[Records from a data source]
§
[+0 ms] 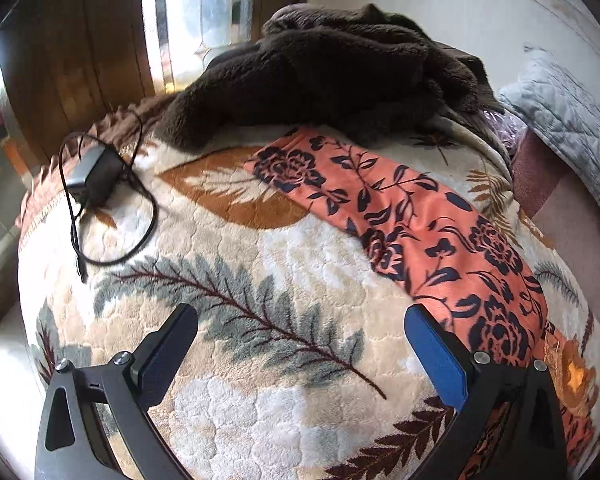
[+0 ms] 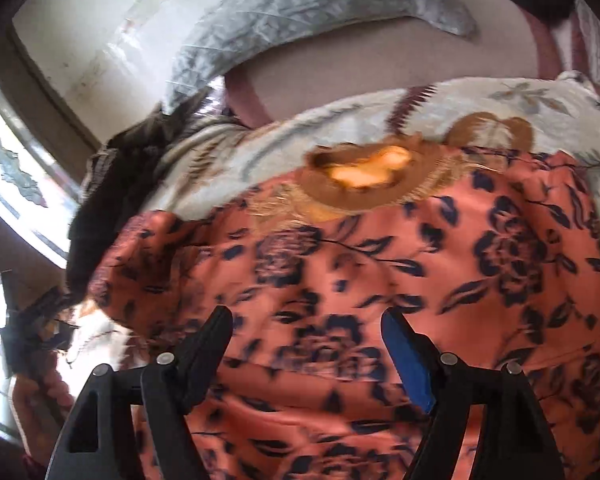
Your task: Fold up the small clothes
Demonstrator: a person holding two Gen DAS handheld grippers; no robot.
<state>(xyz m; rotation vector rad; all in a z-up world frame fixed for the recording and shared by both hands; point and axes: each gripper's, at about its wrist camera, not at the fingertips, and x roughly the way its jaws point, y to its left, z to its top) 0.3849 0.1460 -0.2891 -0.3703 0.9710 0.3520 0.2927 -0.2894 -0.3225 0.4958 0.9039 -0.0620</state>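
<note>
**Both grippers open over the orange floral garment**

Left gripper (image 1: 302,354): wide open, empty, hovering over the leaf-patterned blanket (image 1: 228,240) on the bed. Left of it and farther off, a black charger with its cable (image 1: 94,178). Straight ahead and well beyond, a heap of dark brown fleece (image 1: 332,80). Just beside its right finger, the orange floral garment (image 1: 412,216), stretched as a long band running away up and to the left, not touched by either finger.

Right gripper (image 2: 306,354): open too, nothing pinched, poised directly above the same garment (image 2: 340,264), which fills the view under and ahead of both fingers. Past the cloth's far edge, more blanket (image 2: 260,148); beyond that, a grey quilted pillow (image 2: 300,16). Picture blurred, so contact between fingertips and cloth hard to call.

Step in hand, by judgement: taking hold of the garment for a fold, none visibly made yet in the long band.

Doing it well:
- Shift the left gripper right until the cloth's near edge sits between the fingers.
- Pinch one layer of the thin fabric only, not the plush blanket beneath.
- Match the right gripper's hold on the same edge, so the fold carries straight.
- Lift low, lay over evenly, release once edges line up.
- Keep clear of the cable and the fleece heap.
</note>
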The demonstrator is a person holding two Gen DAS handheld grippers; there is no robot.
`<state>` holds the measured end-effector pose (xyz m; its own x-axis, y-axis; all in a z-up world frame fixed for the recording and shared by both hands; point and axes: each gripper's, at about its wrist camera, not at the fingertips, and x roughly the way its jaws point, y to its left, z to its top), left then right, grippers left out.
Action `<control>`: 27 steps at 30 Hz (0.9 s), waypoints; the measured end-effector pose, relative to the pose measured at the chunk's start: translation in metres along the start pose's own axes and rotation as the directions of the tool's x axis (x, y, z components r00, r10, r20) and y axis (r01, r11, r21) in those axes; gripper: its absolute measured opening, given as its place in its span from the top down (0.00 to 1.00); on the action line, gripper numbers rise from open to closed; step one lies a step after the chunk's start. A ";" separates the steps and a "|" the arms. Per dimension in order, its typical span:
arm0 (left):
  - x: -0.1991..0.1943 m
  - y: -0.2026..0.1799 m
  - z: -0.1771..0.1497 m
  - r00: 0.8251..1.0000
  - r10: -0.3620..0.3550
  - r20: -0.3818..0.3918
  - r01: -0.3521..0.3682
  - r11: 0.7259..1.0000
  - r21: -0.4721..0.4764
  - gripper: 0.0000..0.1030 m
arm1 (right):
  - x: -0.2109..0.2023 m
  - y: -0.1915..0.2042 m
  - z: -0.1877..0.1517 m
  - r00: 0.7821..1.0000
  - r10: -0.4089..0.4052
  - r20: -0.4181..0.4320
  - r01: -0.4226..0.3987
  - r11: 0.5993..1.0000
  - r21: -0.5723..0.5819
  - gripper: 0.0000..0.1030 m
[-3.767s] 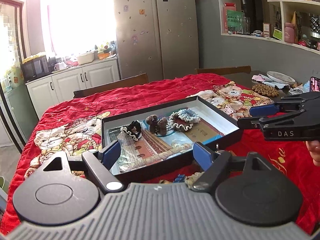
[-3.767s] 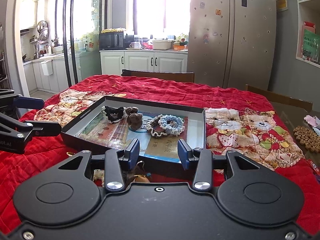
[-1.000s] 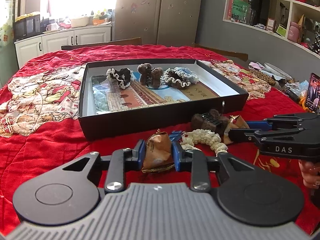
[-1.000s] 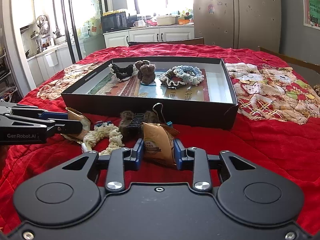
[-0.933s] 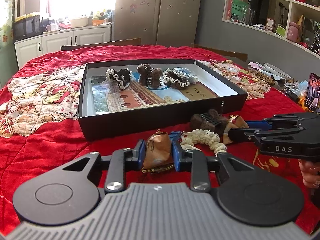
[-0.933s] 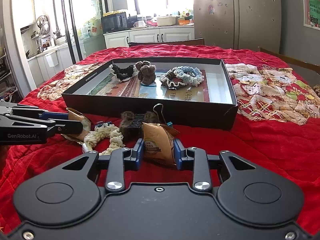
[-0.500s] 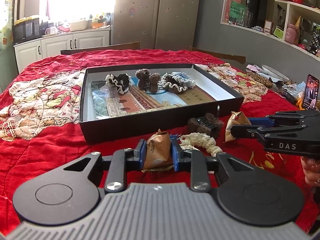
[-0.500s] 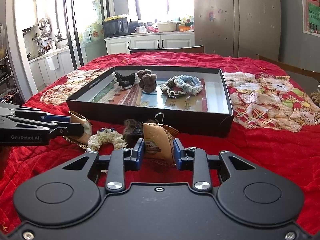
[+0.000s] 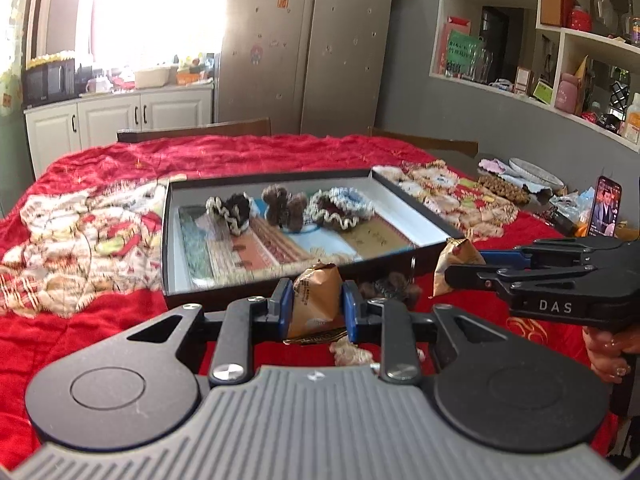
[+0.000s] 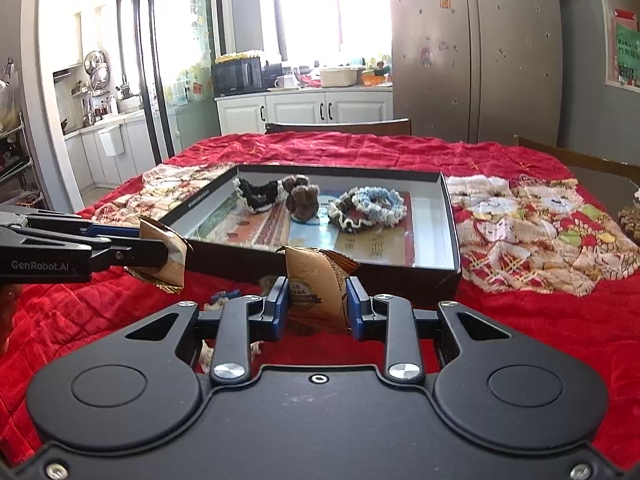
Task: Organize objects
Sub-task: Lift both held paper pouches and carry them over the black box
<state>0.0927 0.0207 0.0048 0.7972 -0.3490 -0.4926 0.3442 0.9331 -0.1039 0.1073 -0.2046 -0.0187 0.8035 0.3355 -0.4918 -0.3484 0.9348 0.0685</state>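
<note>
Snack packets are what I am moving: one brown packet point(image 9: 316, 300) sits clamped between the left gripper point(image 9: 314, 312) jaws, a second packet point(image 10: 316, 292) between the right gripper point(image 10: 318, 310) jaws, both lifted clear of the red quilt point(image 10: 520, 320) covering the bench.

Ahead lies the black tray point(image 10: 450, 216), shallow and wide, its near wall just beyond both packets. Inside, toward the far side, I see a black-and-cream scrunchie point(image 10: 258, 192), a brown fluffy clip point(image 10: 302, 196) and a blue-and-cream scrunchie point(image 10: 366, 206), with bare printed lining nearer me.

On the quilt below my grippers lie another brown fluffy clip point(image 9: 390, 284) and a cream scrunchie point(image 9: 350, 354), not yet sorted.

To do this well, I judge I should carry each packet over the near wall with height to spare, since the crinkly wrapper hangs below the jaws and could catch the rim. I would set them on the bare near lining, left packet left, right packet right, keeping the grippers apart, and release only once low.
</note>
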 end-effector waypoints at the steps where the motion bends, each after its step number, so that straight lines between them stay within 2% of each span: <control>1: 0.000 0.001 0.003 1.000 0.003 0.007 -0.003 1.000 0.001 0.71 | -0.001 0.000 0.002 1.000 -0.001 0.005 0.001 1.000 -0.002 0.72; 15: 0.020 0.027 0.043 0.990 0.120 0.074 -0.119 0.993 -0.014 0.71 | 0.013 -0.005 0.050 0.997 -0.004 0.080 0.004 1.000 -0.001 0.72; 27: 0.054 0.056 0.054 0.979 0.189 0.074 -0.183 0.979 -0.085 0.71 | 0.066 0.031 0.081 0.997 0.041 0.062 -0.038 0.998 -0.051 0.72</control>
<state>0.1816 0.0495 0.0195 0.8826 -0.1713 -0.4377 0.1491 0.9852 -0.0848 0.1886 -0.1444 0.0217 0.8167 0.3805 -0.4338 -0.4029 0.9142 0.0433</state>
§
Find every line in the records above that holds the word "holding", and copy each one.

» ANSWER SECTION:
Demonstrator: a person holding two Gen DAS handheld grippers; no robot.
The demonstrator is a person holding two Gen DAS handheld grippers; there is no robot.

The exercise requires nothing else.